Jatenzo in Children Under 12: Developmental Impact and Safety Considerations

At a glance
- Approved age / adults only (18 and older per FDA label)
- FDA contraindication / use in pediatric patients is explicitly contraindicated
- Primary skeletal risk / premature epiphyseal closure leading to reduced final height
- HPG axis concern / exogenous androgens suppress endogenous GnRH, LH, and FSH development
- Bone age monitoring / X-ray of left wrist and hand required for any pediatric androgen exposure
- Growth plate vulnerability window / highest between birth and Tanner Stage II onset
- Available pediatric testosterone data / derived from testosterone enanthate/cypionate IM, NOT oral TU
- Relevant warning class / Jatenzo label carries a black-box warning on blood pressure; separate developmental warnings in Warnings and Precautions
- Legitimate pediatric testosterone use / delayed puberty (boys 14+) or hypogonadism, never children <12
- Accidental exposure route / transdermal gels, pellets, or caregiver transfer remain the most common pediatric androgen exposures
Why Jatenzo Is Not Used in Children Under 12
Jatenzo is FDA-approved exclusively for adult males 18 and older with conditions associated with deficient endogenous testosterone production. The prescribing label explicitly lists pediatric use as a contraindication, and no clinical trial has enrolled children under 12 in a Jatenzo study. Understanding what that means in practice requires a clear look at what exogenous androgens actually do to a developing body.
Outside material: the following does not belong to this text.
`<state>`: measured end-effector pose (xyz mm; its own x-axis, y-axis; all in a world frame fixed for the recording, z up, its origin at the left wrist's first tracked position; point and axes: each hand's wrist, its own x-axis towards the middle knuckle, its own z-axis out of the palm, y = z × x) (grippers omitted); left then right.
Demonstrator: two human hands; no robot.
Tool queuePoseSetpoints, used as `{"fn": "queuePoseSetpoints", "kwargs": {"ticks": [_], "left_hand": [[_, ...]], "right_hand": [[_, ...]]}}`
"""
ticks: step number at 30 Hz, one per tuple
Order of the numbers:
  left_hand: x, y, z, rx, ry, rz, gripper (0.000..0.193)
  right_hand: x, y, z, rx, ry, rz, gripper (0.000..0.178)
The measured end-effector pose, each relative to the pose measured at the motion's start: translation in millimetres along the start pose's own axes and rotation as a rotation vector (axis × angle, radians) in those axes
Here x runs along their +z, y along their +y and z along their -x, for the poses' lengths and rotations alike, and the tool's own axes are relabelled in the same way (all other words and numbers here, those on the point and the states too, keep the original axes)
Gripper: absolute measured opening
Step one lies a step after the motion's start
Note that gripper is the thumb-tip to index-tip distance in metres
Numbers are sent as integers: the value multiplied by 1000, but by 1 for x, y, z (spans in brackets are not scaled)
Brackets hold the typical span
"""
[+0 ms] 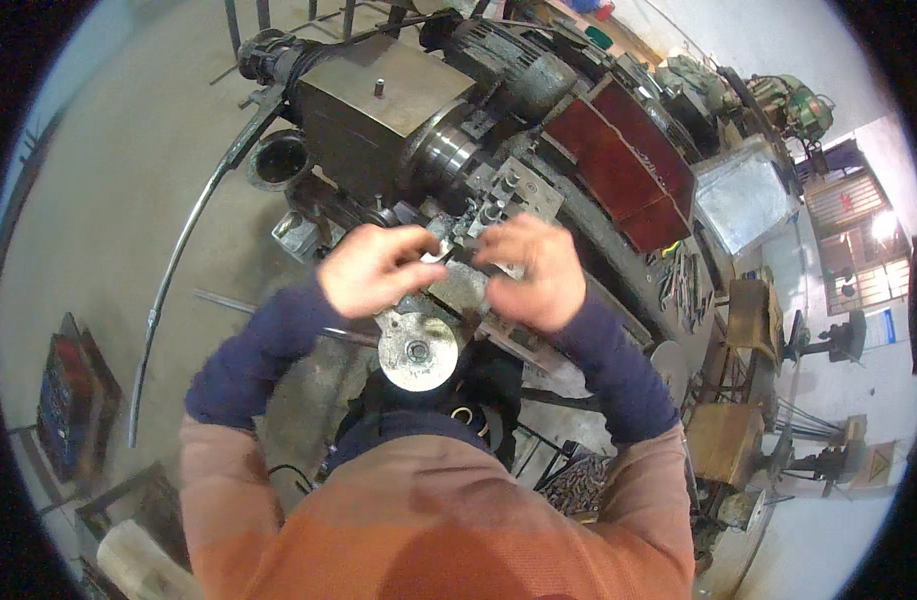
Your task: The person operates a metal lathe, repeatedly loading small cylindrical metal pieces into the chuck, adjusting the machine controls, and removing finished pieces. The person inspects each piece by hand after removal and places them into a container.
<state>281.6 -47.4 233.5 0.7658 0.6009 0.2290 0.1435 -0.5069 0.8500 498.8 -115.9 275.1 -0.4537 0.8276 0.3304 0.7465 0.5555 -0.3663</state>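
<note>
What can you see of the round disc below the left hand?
The disc is pale grey, speckled and apparently metal, with a darker hub at its centre and a small lug at upper left. Its face points up toward the camera, at the near side of the machine. The left hand appears clear of it.

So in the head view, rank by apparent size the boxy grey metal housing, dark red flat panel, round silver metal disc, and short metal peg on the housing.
Largest to smallest:
1. Grey housing
2. Red panel
3. Silver disc
4. Metal peg
</note>
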Motion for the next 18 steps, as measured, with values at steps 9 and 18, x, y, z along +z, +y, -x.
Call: {"fn": "queuePoseSetpoints", "kwargs": {"ticks": [9, 18], "left_hand": [[-160, -72, 127, -238, 483, -1115, 25], [-155, -136, 224, -643, 552, -537, 38]], "right_hand": [[33, 113, -76, 567, -188, 264, 29], [41, 135, -64, 532, -137, -152, 35]]}}
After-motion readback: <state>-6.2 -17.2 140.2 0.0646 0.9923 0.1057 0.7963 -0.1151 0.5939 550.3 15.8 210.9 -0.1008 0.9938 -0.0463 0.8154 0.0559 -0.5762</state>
FDA Labeling and the Contraindication Basis
The FDA approved Jatenzo in March 2019 after reviewing data from two open-label trials (Study 1, N=166; Study 2, N=106) that enrolled only adult males. [1] The full prescribing information states: "Jatenzo is contraindicated in: patients less than 18 years of age." [1] This is not a precautionary hedge. It is a hard contraindication based on the known pharmacology of testosterone in immature physiological systems.
The contraindication reflects a body of endocrinology literature showing that supraphysiologic or even low-dose exogenous androgens in pre-pubertal children accelerate skeletal maturation faster than linear growth. The result is a shorter final adult height. [2]
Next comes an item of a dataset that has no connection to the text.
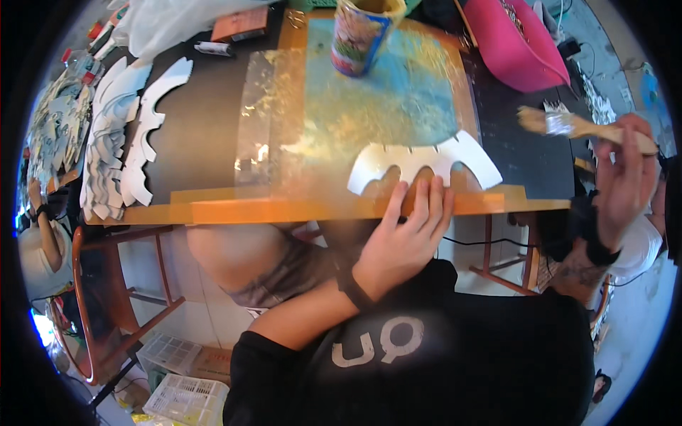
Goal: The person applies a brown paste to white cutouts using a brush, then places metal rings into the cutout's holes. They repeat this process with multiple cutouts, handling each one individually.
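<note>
At the top centre of the frame, an upright tub (359, 39) with a printed, colourful wall stands near the far side of your work area, its rim coated yellowish; you cannot make out how full it is. In the upper right, a glossy pink bin (508, 50) holds a loose heap of small things too fine to tell, and white lattice-sided plastic baskets (188, 397) sit at the lower left. Your white piece (412, 161) lies right of centre, near the desk's (199, 128) front edge: smooth, curved, with short slits above and rounded cut-outs below. Your left hand (408, 241) rests its slightly spread fingers on its lower edge. At the right, your right hand (625, 174) pinches the wooden handle of a brush (586, 127), its bristles pointing left. A worn blue-green mat (383, 106) bears yellowish smears, and similar scalloped white pieces (106, 142) overlap at the left.
</note>
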Available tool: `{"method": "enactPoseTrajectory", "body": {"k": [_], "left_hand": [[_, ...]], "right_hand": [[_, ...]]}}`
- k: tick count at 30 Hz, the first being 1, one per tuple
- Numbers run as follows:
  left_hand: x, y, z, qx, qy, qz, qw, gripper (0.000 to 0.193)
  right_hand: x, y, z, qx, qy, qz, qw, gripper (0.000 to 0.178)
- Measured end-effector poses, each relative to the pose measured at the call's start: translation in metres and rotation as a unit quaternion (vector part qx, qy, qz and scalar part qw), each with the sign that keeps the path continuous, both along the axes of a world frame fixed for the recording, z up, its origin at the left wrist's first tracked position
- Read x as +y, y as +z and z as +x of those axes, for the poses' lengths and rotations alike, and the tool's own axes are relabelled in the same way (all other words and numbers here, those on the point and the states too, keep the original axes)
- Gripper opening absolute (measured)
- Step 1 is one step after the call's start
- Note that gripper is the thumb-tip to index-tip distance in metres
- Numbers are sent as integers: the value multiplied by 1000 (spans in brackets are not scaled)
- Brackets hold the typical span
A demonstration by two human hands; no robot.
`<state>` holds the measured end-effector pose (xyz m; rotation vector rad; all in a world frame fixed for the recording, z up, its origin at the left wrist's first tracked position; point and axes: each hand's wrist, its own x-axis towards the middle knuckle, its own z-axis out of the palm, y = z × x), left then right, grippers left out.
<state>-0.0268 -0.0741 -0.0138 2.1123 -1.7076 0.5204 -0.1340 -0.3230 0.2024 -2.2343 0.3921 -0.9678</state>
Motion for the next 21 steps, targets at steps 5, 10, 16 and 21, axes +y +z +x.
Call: {"method": "enactPoseTrajectory", "body": {"k": [5,10,16,21], "left_hand": [[1,1,-2,11,12,9,1000,52],[-1,2,-4,23,17,10,1000,52],[0,3,-4,19,22,19,999,51],[-3,1,-4,-4,26,25,999,49]], "right_hand": [[54,-76,19,39,8,78,996,17],[62,-105,37,47,45,148,987,13],[45,-101,33,88,-25,-17,996,7],[62,-96,34,-29,-33,39,998,6]]}}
What "Contraindicated" Means Clinically
A contraindication in FDA labeling means the drug must not be used in that population under any circumstances recognized by the approved indication. Prescribers who administer Jatenzo to a child under 12 would be operating entirely outside the approved label, without any safety or efficacy data, and exposing the patient to risks the manufacturer has explicitly flagged. Medical liability and patient harm converge here.
How Exogenous Testosterone Affects the Developing Body
Children under 12 are almost entirely pre-pubertal. The hypothalamic-pituitary-gonadal (HPG) axis is in a quiescent phase from roughly age 2 until the onset of puberty, typically around age 9 to 11 in girls and 10 to 12 in boys. [3] Introducing exogenous testosterone into this quiescent axis produces a cascade of effects that differ sharply from adult responses.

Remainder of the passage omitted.